Мой дядя достал из стенного шкафа бутылку и три стакана; два он наполнил вином до краев, а третий наполовину. Третий, само собой разумеется, предназначался для меня. Друэ поднял стакан и воскликнул:

— За нацию!

— Это еще что за слово? — со смехом спросил мой дядя.

— Новое слово, и, надеюсь, оно скоро завоюет право гражданства. Ну, а кем мы сделаем этого юного гражданина? — прибавил Друэ.

— Моим преемником, полагаю, — ответил дядя. Друэ отрицательно покачал головой.

— Дружище Дешарм, поверьте мне, я не хочу быть вам неприятен, но вы все-таки человек прошлого, — сказал он. — Однако в наше время лучше иметь хорошую профессию, что честно кормит человека, чем жалкую ливрею, отдающую вас во власть первого попавшегося псаря. По-моему, Рене был столяром?

— Я им и остался, господин Жан Батист; правда, столярничаю я ради собственного удовольствия.

— Посмотрите, — предложил мой дядя, гордясь, что может показать работу, вышедшую из-под моего рубанка, — этот шкаф он сделал сам.

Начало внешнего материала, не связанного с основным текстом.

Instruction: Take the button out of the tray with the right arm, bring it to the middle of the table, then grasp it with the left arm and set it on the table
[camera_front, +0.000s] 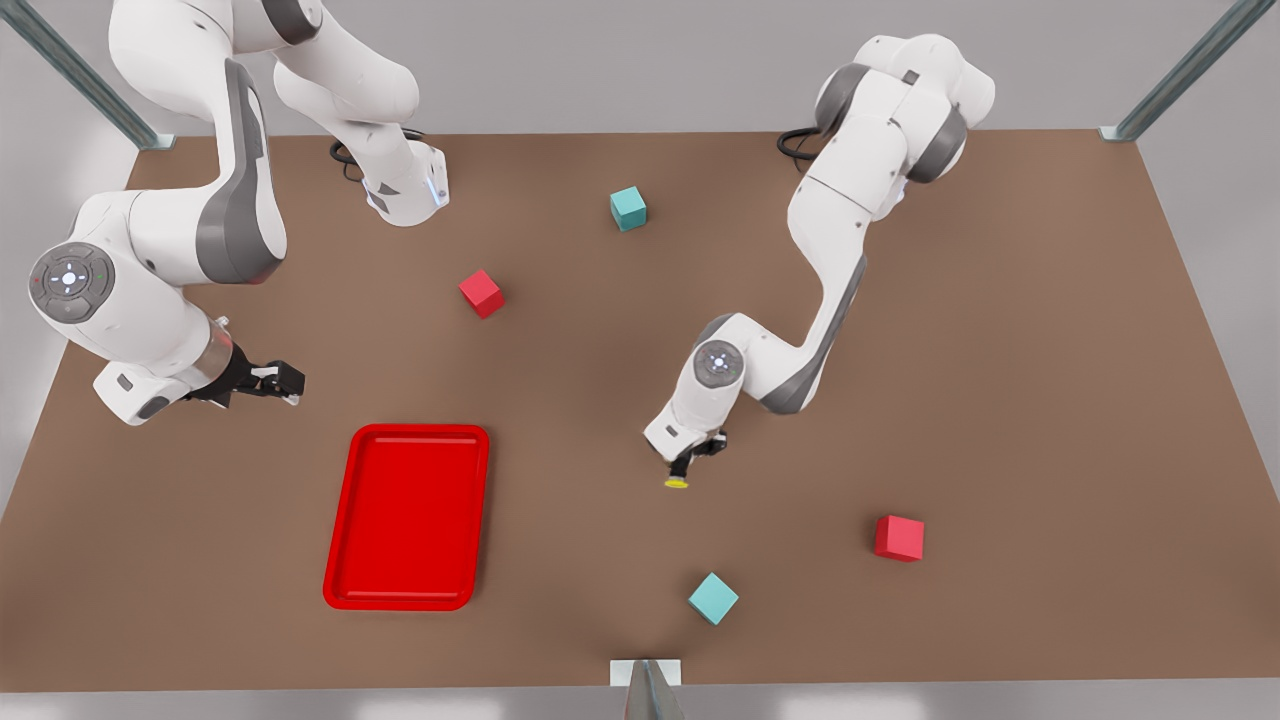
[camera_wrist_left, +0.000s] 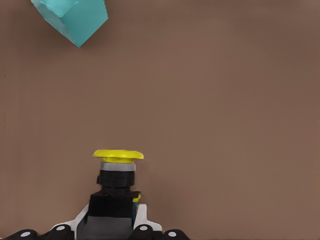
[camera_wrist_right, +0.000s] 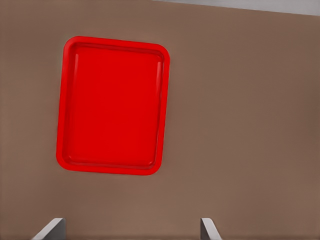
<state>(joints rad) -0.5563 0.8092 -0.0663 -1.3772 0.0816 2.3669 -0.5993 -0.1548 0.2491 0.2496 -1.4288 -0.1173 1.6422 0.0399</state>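
brown table (camera_front: 1000, 350) under both my arms. left gripper (camera_front: 684, 470) clamps the button (camera_front: 677, 483) above it; right gripper (camera_front: 283, 380) gapes empty beside the tray (camera_front: 345, 520)

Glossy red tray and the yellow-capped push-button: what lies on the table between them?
Nothing: in the front view, bare brown table separates the flat glossy red tray from the yellow-capped button, held by the left gripper.
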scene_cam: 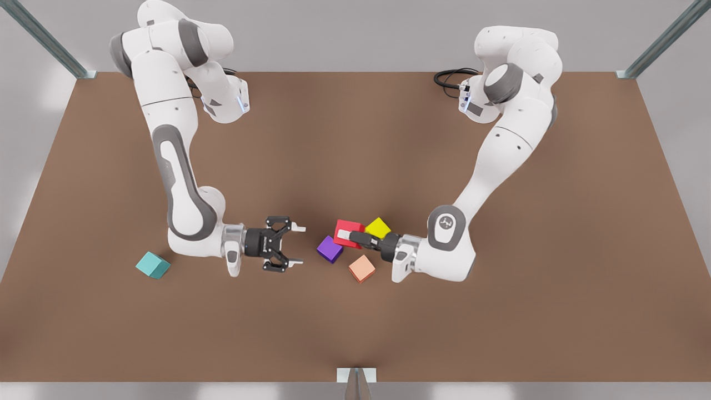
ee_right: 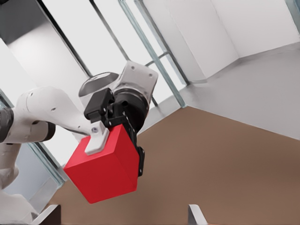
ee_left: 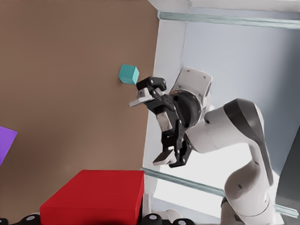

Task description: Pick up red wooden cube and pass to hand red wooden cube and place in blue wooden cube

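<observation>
The left gripper [scene_cam: 345,236] is clamped on the red wooden cube [scene_cam: 349,230], holding it sideways above the bench [scene_cam: 355,333], over the purple cube [scene_cam: 330,249], yellow cube [scene_cam: 377,227] and salmon cube [scene_cam: 362,268]. Facing it near the middle, the right gripper [scene_cam: 298,244] is spread wide with nothing in it. The blue wooden cube [scene_cam: 153,265] sits on the bench beyond the right arm, well apart from the others.

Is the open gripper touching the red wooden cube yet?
Apart. In the front view, bare table separates the open right gripper from the red wooden cube, which the left gripper holds.
</observation>
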`<state>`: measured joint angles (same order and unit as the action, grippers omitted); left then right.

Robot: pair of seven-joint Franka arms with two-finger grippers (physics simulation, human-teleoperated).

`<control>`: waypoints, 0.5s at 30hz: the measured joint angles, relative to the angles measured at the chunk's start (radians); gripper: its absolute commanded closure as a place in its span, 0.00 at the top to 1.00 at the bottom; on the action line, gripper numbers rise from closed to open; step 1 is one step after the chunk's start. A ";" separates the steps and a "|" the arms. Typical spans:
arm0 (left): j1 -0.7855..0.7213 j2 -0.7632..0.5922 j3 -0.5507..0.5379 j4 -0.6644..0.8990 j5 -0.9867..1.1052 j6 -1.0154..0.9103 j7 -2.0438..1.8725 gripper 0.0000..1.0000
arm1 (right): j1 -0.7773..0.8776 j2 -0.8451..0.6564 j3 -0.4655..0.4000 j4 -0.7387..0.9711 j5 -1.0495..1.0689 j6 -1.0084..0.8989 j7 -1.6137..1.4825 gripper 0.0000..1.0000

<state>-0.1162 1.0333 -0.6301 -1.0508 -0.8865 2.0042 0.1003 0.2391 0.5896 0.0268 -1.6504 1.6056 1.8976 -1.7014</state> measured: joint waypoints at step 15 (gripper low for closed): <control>-0.014 0.009 -0.001 0.001 0.001 0.110 0.122 0.42 | 0.023 0.036 0.049 -0.026 0.113 0.032 -0.509 1.00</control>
<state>-0.1301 1.0420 -0.6310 -1.0502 -0.8856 2.1139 0.2226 0.2618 0.6251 0.0762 -1.6765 1.7190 1.9298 -2.2107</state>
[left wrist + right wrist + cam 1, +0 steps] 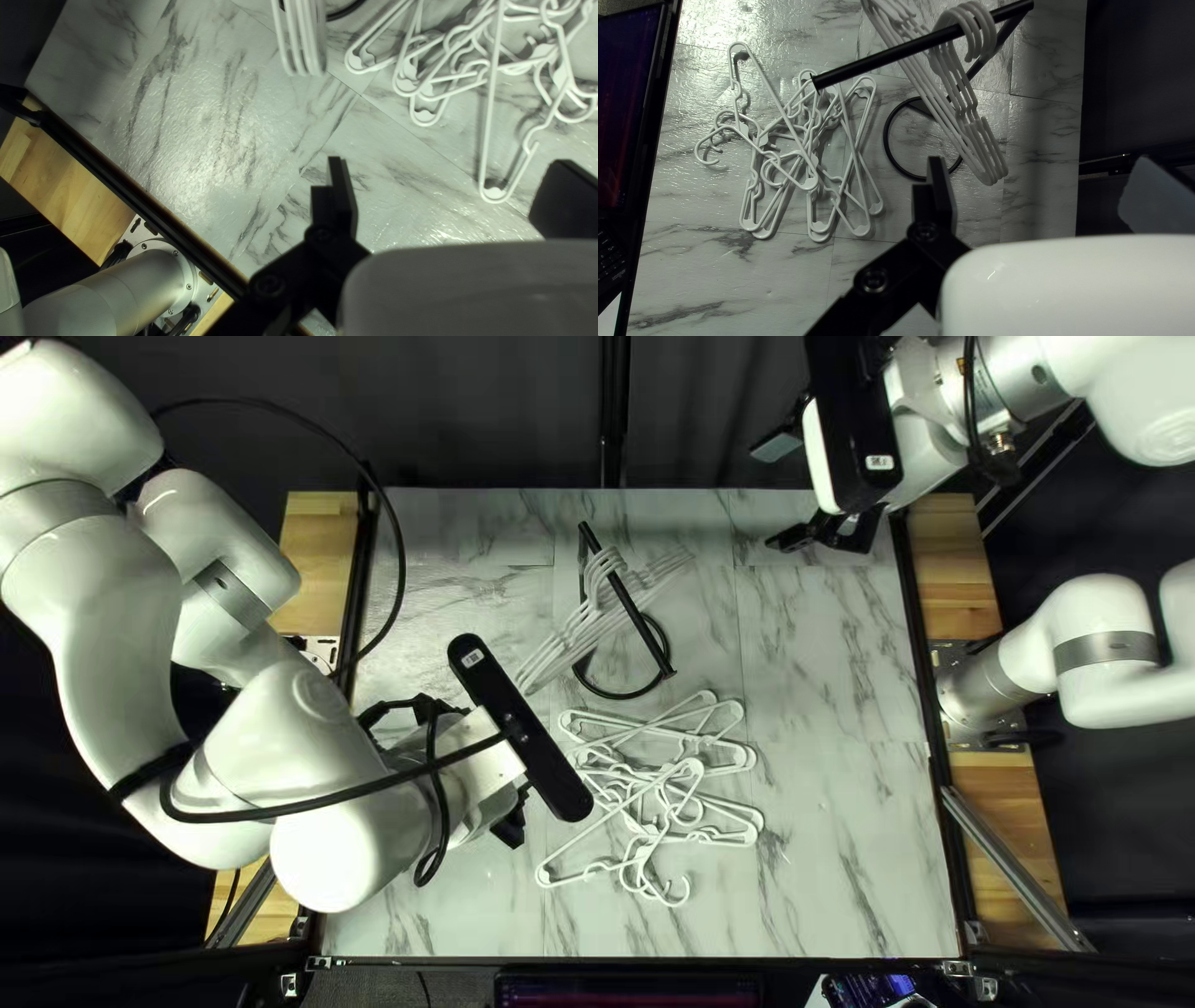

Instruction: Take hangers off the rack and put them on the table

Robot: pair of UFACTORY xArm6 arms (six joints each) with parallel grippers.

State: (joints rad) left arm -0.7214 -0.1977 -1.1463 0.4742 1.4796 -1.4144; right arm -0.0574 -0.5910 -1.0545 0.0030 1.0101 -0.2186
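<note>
Near the front of the desk [859, 871], loose hangers [745, 129] lie tangled, left fingers [341, 199] apart and empty beside them. Beyond, hung hangers [317, 46] share the rack bar [865, 66]: best pinch the neck nearest its free end, slide, then unhook. Toward the far edge, right fingers [940, 199] are open, empty; that wrist view shows the hooks [988, 31] over the bar, which the left wrist view misses.

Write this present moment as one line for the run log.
rack: some hangers hanging | table: other hangers piled | left gripper: open, empty | right gripper: open, empty | task: unfinished
</note>
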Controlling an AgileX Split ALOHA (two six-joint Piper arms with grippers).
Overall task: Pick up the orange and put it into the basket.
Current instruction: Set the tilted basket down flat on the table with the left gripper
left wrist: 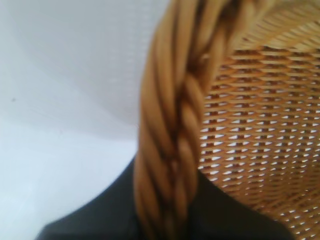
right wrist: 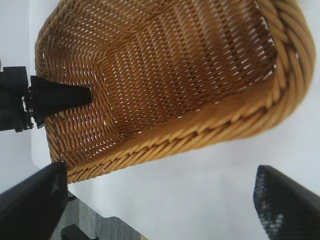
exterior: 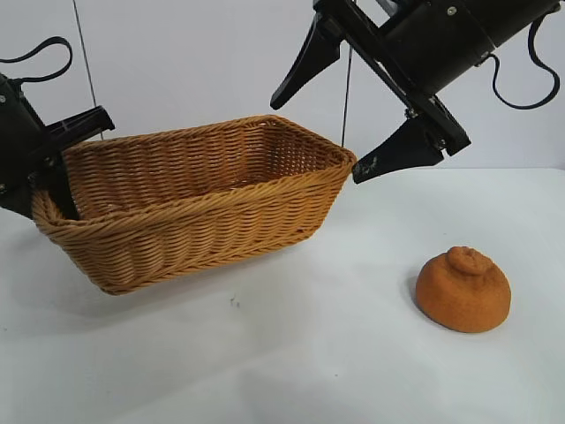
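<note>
Nearest the exterior camera, the matte dull-orange, dome-shaped orange (exterior: pixel 463 290) with a knobbly bump on top sits on the white table (exterior: pixel 291 353), toward the right side and free of both grippers. It rests well apart from the basket, on the bare tabletop, with a soft shadow at its base.

Farther back and to the left stands the rectangular tan-orange woven wicker basket (exterior: pixel 203 199), with a braided rim and sloping sides. Its left end is raised off the table, so the whole basket tilts, the right end lower. Nothing lies inside it.

The left gripper (exterior: pixel 66 163) clamps the basket's left rim: one black finger reaches down inside the wall and the other lies outside it, the jaws nearly closed on the braid. In the left wrist view the thick braided rim (left wrist: pixel 170 150) runs straight between the dark fingers, with the open weave of the wall beside it. The right wrist view shows that same inner finger (right wrist: pixel 62 97) pressed against the inside of the basket (right wrist: pixel 165 85).

Behind and above the basket's right end, the right gripper (exterior: pixel 353 106) hangs in the air with its two black fingers spread wide, holding nothing, pointing down toward the basket's right corner.
</note>
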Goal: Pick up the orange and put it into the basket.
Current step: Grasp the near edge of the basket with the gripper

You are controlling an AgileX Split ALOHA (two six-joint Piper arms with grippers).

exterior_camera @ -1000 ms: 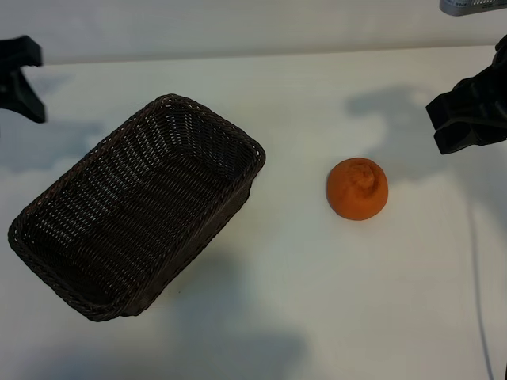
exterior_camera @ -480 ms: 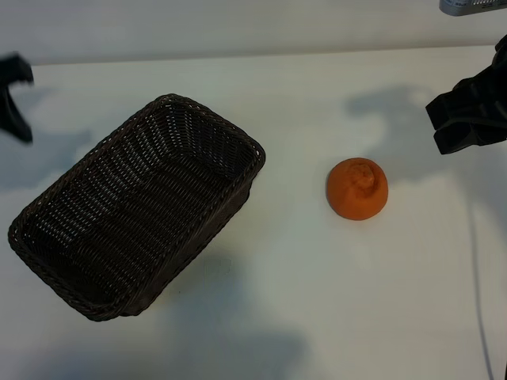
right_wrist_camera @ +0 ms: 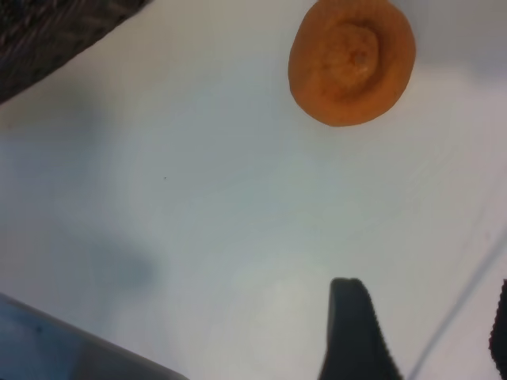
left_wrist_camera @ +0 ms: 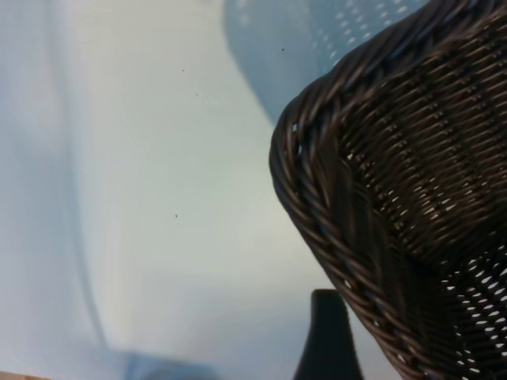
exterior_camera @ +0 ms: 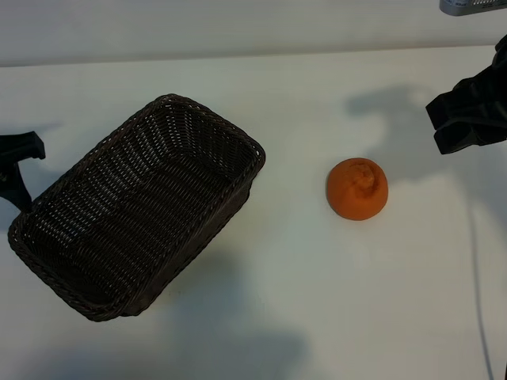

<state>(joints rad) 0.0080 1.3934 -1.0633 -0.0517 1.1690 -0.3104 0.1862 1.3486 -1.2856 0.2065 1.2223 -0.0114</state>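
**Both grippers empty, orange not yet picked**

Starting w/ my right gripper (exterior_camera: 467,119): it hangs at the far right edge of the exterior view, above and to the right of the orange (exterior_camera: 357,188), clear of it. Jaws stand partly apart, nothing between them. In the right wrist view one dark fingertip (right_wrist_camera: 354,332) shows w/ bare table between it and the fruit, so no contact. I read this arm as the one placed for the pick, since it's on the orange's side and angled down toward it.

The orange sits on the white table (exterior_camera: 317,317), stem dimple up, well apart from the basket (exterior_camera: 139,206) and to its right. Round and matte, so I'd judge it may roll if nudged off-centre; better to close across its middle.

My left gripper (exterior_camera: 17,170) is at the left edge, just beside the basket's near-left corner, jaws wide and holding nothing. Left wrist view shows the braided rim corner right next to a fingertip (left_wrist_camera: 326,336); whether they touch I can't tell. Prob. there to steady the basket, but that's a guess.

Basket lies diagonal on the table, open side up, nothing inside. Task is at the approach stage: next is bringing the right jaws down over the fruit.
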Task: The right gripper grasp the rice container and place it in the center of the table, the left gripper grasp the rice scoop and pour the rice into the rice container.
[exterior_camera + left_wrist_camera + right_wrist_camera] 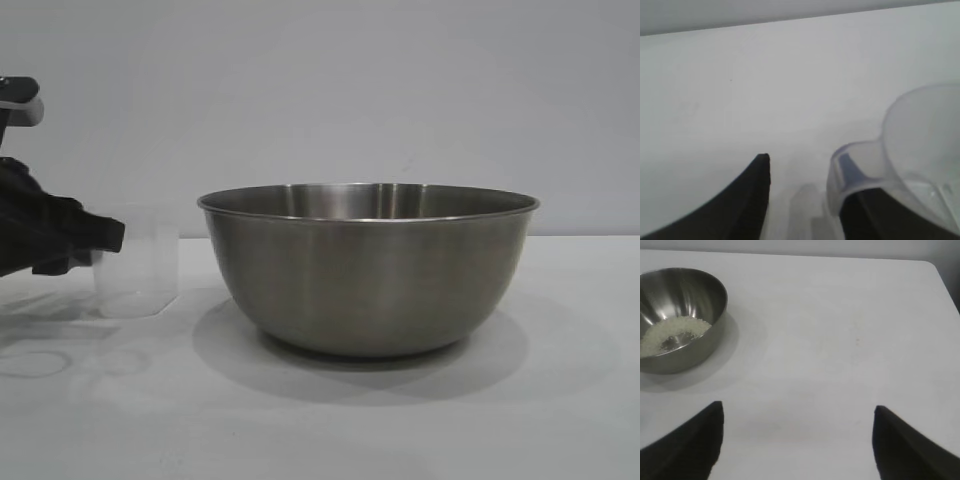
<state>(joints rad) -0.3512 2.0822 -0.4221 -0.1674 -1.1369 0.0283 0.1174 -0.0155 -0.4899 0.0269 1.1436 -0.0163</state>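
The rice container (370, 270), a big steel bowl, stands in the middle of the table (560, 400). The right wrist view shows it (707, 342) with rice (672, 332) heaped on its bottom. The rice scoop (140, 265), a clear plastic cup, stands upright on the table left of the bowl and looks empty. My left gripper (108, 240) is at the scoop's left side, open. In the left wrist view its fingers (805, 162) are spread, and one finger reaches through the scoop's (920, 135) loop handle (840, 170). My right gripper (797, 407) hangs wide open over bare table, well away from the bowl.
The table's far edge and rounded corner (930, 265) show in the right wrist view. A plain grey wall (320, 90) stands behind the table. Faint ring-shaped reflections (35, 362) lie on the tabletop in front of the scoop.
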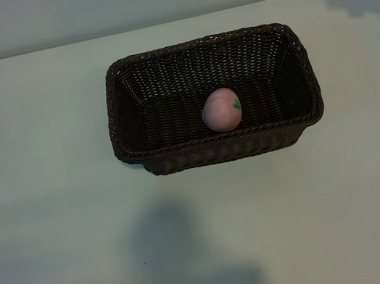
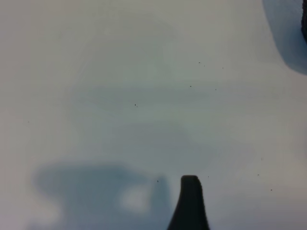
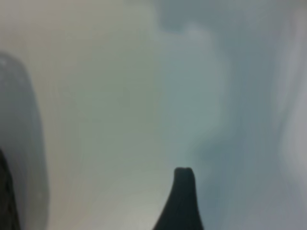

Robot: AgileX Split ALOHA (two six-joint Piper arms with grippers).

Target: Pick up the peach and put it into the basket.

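Note:
The pale pink peach [image 1: 222,110], with its green leaf mark turned to the right, lies inside the dark brown wicker basket [image 1: 125,116], near the front wall and just right of the middle. Nothing touches it. Neither gripper appears in the exterior view. In the left wrist view one dark fingertip [image 2: 190,187] hangs over bare table, with nothing beside it. The right wrist view likewise shows a single dark fingertip [image 3: 183,179] above bare table. Both grippers stand open and hold nothing.
The basket stands in the middle of a pale table [image 1: 61,245], whose back edge [image 1: 48,48] meets a wall. Arm shadows fall on the table at the front [image 1: 174,262] and at the far right [image 1: 371,0].

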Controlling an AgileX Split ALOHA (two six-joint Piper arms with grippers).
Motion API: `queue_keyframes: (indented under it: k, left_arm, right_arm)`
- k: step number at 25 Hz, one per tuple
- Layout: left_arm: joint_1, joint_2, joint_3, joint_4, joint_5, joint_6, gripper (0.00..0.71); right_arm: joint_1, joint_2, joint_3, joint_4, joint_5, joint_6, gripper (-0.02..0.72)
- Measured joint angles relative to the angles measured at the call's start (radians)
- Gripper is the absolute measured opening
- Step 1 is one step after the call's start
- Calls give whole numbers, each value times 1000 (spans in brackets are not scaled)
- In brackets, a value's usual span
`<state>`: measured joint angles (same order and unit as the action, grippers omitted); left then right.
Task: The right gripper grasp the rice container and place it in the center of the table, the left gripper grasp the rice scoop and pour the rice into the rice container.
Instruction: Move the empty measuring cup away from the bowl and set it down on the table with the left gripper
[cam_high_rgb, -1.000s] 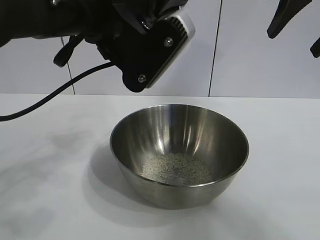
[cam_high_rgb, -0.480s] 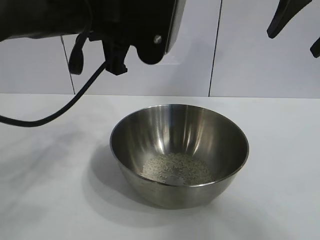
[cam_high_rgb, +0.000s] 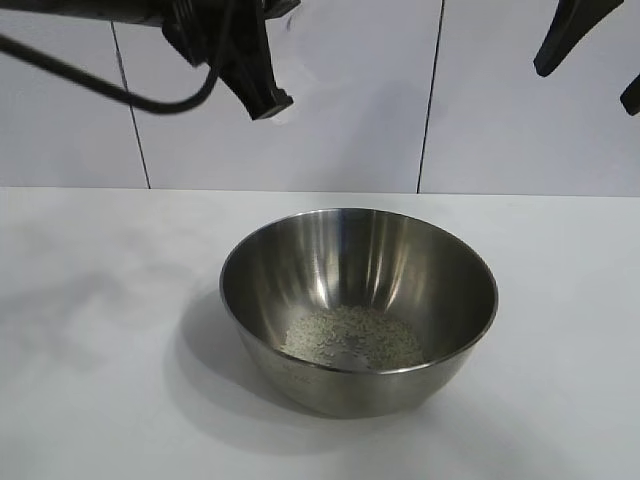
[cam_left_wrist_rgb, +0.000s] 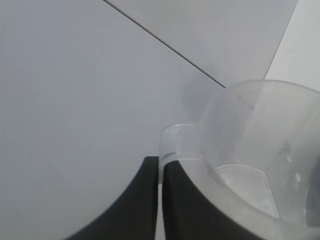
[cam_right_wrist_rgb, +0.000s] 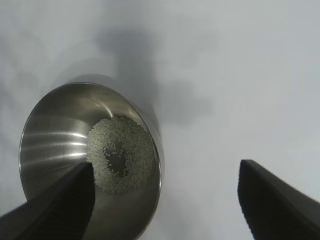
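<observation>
The rice container (cam_high_rgb: 358, 300), a wide shiny steel bowl, stands on the white table (cam_high_rgb: 90, 330) near its middle, with the rice (cam_high_rgb: 352, 337) heaped on its bottom. My left arm (cam_high_rgb: 215, 40) is raised at the upper left, up and to the left of the bowl. In the left wrist view my left gripper (cam_left_wrist_rgb: 160, 164) is shut on the flat handle of the rice scoop (cam_left_wrist_rgb: 260, 150), a clear plastic cup with no heap of rice in it. My right gripper (cam_high_rgb: 602, 62) hangs open high at the right, holding nothing. From its wrist view the right gripper (cam_right_wrist_rgb: 166, 167) looks down on the rice container (cam_right_wrist_rgb: 50, 135) and the rice (cam_right_wrist_rgb: 137, 150).
A white panelled wall (cam_high_rgb: 500, 110) with dark vertical seams stands behind the table. Bare tabletop lies on both sides of the bowl and in front of it.
My left arm has lifted and swung up to the left, away from above the bowl, with the scoop still held. The bowl, the rice and the right gripper have not moved.
</observation>
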<state>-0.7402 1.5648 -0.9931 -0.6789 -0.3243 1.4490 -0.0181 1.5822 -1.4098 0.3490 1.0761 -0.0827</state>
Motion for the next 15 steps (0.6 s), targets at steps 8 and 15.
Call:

Друэ подошел ближе и осмотрел шкаф с большим вниманием, чем тот этого заслуживал.

— Ну что ж, вещь сделана совсем неплохо, — заметил он. — Продолжай, мой милый, и поверь моим словам: лучше быть столяром, трудиться для общества и, следовательно, ни от кого не зависеть, чем лесным смотрителем, кто зависит от принца и кого могут прогнать из-за убежавшего кабана или ушедшего от загонщиков волка.

— У меня еще есть ружье, господин Жан Батист, — похвастался я, — это подарок его светлости герцога Энгиенского.

И я показал свое ружье с той же гордостью, с какой дядя демонстрировал мой шкаф. Друэ внимательно рассмотрел ружье и раза три щелкнул затвором.